La numérisation bouleverse la société et transforme notre secteur. Pendant la pandémie, grâce à elle, nous avons pu maintenir notre activité. Et elle ne manquera pas également d’être source de nouvelles opportunités pour notre branche. Afin d’être en mesure de les saisir et de les exploiter pleinement, nous avons besoin d’une réglementation la plus souple possible. Seule manière pour nous de développer des offres et des processus numériques à l’avantage des clients. Ces conditions sont déjà largement réunies en Suisse. Il suffit de s’en tenir au principe d'une réglementation mesurée et ciblée, car elle laisse suffisamment de marge de manœuvre à chacun et stimule les modèles économiques et les produits concurrentiels. Une telle approche est également dans l'intérêt de notre clientèle.

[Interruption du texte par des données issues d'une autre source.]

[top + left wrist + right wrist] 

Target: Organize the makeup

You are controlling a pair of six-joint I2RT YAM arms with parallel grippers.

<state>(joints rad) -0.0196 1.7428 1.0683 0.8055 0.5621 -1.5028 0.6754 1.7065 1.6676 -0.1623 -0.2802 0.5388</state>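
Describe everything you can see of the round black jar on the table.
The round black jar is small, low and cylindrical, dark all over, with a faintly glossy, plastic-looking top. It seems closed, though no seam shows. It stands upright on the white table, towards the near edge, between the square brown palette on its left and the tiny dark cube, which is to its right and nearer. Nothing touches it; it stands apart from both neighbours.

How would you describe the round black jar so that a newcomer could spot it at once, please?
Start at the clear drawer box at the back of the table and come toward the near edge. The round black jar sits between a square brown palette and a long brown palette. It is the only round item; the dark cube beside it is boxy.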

Assurance des risques majeurs

La crise du coronavirus l’a bien montré : les pandémies et autres risques majeurs ne sauraient être assurés par le seul secteur privé. Ce risque ne peut pas être diversifié puisque tout le monde est touché en même temps partout dans le monde. Le principe de l’assurance en vertu duquel les primes du plus grand nombre couvrent les sinistres de quelques-uns est ici largement mis à mal. Pendant la crise, l'État est intervenu en tant qu'assureur ad hoc. Il a ainsi pu éviter le pire. Toutefois, sa démarche présente aussi des inconvénients sur le long terme : il n’a pas prélevé de primes en amont pour financer après coup ses interventions d’urgence. Il répercute les dettes accumulées sur les contribuables voire, dans le pire des cas, sur la génération suivante. Un tel procédé est tout sauf durable. Par ailleurs, la frontière délicate entre activité étatique et activité privée s'est encore déplacée ; ce qui ne saurait être dans l'intérêt de la société ni dans celui de l'économie. Pour la couverture des futurs risques majeurs – pandémies, mais aussi pannes d’électricité généralisées ou cyberincidents par exemple – une collaboration entre l'État et le secteur privé est la seule voie raisonnable, estime la branche. La Confédération assume la plus grande partie du risque. Le secteur de l'assurance apporte son expertise et son savoir-faire. Il peut ainsi contribuer à une solution d'assurance qui repose sur le principe de précaution et offre une couverture planifiable avant la survenance du dommage. Ce qu'il faudrait, ce sont des conditions d’exercice qui permettent le rapprochement de l'État et des acteurs économiques afin qu’ils unissent leurs forces respectives.

Prévoyance vieillesse

La prévoyance vieillesse a elle aussi besoin d'une réglementation équilibrée. D'une part, il lui faut garantir et promouvoir les avantages avérés du système des trois piliers. Ceux-ci sont distincts et solides chacun de leur côté. Les aspects relevant d’obligations et ceux découlant de choix individuels s’équilibrent. D’autre part, la législation doit également tenir compte des nouvelles réalités démographiques et de celles des parcours professionnels. L'âge de la retraite, les prestations et le financement doivent être équilibrés. Il s’agit de veiller à ce que la prévoyance vieillesse ne soit pas une promesse creuse pour les générations futures, mais qu'elle soit garantie durablement. Par sa décision d’aligner l'âge de la retraite des femmes sur celui des hommes couplée à d'autres mesures, le Parlement a fait un premier pas important en ce sens dans le cadre du projet AVS21. Et les décisions du Conseil national relatives à la réforme de la prévoyance professionnelle (LPP) vont également dans la bonne direction. La réduction du taux de conversion et l'abandon de l’amalgame entre le premier et le deuxième pilier en constituent les grandes lignes. Nous espérons que ces avancées ne seront pas remises en cause au cours des débats parlementaires à venir.

La teneur de ce commentaire s'inspire du discours prononcé par Rolf Dörig, président de l'Association Suisse d'Assurances ASA, à l'occasion de la conférence de presse annuelle qui s’est tenue le 2 février 2022.